In the weeks since I read the novel, I’ve been thinking about the fluidity of my own memories, how they can be true, but not the whole story, and I’ve also been thinking about truth and how we construct the narratives of our religion, especially the multiple versions of the First Vision.

-The woods.

-A prayer.

-The transcendent.

All of the recorded and reported versions contain these elements, but the elements shift and change meaning, sometimes very subtly, in the retelling. Whether this means nothing or everything depends on where you stand.

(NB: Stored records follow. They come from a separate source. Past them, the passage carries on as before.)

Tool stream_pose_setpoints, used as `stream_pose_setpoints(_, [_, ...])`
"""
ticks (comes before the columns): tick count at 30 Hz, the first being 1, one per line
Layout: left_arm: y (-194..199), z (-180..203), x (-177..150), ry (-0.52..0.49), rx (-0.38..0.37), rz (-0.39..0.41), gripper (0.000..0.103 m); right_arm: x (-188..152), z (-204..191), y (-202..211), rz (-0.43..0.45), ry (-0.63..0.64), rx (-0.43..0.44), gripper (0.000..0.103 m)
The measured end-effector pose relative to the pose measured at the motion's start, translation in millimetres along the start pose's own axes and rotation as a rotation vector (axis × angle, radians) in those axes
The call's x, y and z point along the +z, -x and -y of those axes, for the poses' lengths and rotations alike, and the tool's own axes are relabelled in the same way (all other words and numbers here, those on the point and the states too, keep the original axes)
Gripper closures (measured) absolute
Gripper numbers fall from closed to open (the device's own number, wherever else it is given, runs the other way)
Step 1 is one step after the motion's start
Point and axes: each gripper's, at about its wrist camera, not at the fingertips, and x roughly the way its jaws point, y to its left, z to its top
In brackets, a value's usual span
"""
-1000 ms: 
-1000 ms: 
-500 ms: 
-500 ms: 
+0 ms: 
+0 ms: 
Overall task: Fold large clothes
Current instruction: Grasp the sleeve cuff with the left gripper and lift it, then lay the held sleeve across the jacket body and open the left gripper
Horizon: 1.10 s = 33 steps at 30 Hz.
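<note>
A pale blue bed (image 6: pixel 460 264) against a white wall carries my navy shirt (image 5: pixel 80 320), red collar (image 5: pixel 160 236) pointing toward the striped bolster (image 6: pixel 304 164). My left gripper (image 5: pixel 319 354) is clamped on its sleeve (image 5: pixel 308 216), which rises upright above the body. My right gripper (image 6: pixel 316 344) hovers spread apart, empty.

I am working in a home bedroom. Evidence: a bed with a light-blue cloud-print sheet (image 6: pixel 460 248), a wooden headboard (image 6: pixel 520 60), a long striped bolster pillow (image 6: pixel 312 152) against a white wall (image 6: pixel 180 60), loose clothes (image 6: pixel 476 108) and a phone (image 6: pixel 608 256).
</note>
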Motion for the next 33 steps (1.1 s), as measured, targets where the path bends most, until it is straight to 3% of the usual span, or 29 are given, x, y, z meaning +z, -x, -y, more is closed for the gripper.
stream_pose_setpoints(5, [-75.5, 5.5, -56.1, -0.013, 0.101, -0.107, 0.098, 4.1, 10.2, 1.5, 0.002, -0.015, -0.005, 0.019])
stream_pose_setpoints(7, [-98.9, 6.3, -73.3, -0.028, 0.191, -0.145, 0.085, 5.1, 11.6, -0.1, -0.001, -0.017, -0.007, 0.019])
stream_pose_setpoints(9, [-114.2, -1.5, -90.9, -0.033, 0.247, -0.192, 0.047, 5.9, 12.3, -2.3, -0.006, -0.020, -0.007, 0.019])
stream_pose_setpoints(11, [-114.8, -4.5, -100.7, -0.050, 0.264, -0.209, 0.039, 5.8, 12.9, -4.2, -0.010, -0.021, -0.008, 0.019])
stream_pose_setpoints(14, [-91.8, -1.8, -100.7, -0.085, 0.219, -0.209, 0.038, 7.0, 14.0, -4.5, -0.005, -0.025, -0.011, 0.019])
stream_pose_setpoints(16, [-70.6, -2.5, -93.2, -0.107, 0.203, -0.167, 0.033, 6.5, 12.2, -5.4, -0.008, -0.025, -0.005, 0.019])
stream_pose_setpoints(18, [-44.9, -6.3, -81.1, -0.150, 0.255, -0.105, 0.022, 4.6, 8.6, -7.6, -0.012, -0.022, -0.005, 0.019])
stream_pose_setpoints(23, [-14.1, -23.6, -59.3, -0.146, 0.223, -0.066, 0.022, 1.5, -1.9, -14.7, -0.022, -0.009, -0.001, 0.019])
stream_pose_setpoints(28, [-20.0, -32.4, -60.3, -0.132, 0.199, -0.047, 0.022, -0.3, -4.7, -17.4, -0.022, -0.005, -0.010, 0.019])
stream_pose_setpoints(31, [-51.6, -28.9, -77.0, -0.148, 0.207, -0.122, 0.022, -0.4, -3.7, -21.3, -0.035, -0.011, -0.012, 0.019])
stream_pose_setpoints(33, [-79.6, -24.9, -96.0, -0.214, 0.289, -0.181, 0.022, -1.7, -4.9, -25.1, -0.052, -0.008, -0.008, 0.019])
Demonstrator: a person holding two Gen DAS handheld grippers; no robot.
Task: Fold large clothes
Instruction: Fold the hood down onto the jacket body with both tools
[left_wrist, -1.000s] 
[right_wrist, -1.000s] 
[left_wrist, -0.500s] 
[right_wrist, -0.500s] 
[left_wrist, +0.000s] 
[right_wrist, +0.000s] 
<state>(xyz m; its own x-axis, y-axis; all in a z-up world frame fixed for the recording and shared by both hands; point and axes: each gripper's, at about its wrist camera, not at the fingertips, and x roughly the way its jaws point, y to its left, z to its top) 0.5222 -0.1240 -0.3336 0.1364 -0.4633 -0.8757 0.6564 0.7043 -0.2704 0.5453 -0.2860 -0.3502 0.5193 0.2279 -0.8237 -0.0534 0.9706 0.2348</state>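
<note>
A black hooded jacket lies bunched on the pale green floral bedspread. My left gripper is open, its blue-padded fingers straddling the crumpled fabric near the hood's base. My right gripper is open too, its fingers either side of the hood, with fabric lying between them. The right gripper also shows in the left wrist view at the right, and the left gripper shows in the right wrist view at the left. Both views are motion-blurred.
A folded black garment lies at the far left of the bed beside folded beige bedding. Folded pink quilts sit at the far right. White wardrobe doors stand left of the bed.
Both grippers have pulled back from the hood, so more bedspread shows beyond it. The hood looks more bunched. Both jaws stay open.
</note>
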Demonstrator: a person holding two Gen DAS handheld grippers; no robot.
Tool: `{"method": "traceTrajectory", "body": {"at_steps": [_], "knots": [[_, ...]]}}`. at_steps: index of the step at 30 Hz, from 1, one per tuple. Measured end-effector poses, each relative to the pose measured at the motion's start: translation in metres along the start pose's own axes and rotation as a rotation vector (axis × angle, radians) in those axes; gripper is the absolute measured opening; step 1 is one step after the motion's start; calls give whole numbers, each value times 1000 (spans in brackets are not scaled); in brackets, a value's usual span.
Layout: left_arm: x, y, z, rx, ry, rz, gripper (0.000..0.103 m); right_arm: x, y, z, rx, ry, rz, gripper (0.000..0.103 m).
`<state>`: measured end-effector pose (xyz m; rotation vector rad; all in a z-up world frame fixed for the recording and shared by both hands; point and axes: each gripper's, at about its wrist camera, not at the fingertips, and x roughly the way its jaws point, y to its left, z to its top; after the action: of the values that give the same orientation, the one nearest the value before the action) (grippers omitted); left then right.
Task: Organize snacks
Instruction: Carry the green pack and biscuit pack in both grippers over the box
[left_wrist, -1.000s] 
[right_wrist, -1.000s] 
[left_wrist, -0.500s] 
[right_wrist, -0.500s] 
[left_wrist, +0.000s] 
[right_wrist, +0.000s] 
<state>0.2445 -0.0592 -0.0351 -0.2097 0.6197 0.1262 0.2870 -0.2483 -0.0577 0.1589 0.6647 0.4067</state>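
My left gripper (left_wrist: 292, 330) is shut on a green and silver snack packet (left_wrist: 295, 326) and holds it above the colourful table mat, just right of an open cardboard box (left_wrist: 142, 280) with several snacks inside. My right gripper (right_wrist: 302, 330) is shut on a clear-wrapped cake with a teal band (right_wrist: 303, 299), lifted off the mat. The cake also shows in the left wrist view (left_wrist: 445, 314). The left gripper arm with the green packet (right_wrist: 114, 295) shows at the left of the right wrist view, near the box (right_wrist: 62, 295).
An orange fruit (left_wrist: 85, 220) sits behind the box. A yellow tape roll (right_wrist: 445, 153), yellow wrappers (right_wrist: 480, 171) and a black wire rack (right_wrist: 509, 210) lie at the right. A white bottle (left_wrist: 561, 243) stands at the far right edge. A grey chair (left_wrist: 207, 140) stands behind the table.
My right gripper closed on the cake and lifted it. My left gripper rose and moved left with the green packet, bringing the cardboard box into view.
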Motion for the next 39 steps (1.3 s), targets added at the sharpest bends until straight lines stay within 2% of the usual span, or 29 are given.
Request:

For me, it illustrates the difficulty of articulating spiritual experiences and the mutability of memory.  It is easy for me to imagine Joseph Smith telling himself and others slightly different stories about the day in the woods as his understanding of his own role and purpose evolved, as certain aspects of his impressions seemed more or less important and as he was speaking to different audiences. The young man sees an experience with deity and a forgiveness of his sins. The experience is personal, intimate, between himself and the Lord. Later, the authority of God himself is invoked, the day in the woods becomes a marker of his role as prophet and leader of a new church, especially as the story is retold after Joseph Smith’s death and the story moves to the center of Mormons’ understanding of themselves. Or maybe I read it that way because that is the way it was told to me, countless times in lessons and meetings. Joseph Smith did X and X means this. But I’m not sure any of us really know what it means beyond our personal, subjective, changeable understanding.

Seeing my own memories and the First Vision this way moves me away from certainty and towards complexity, in awe of the layers of human memory and understanding. For much of my life, I found this groundlessness terrifying. Now I find it simultaneously liberating and sobering. Where does it leave you?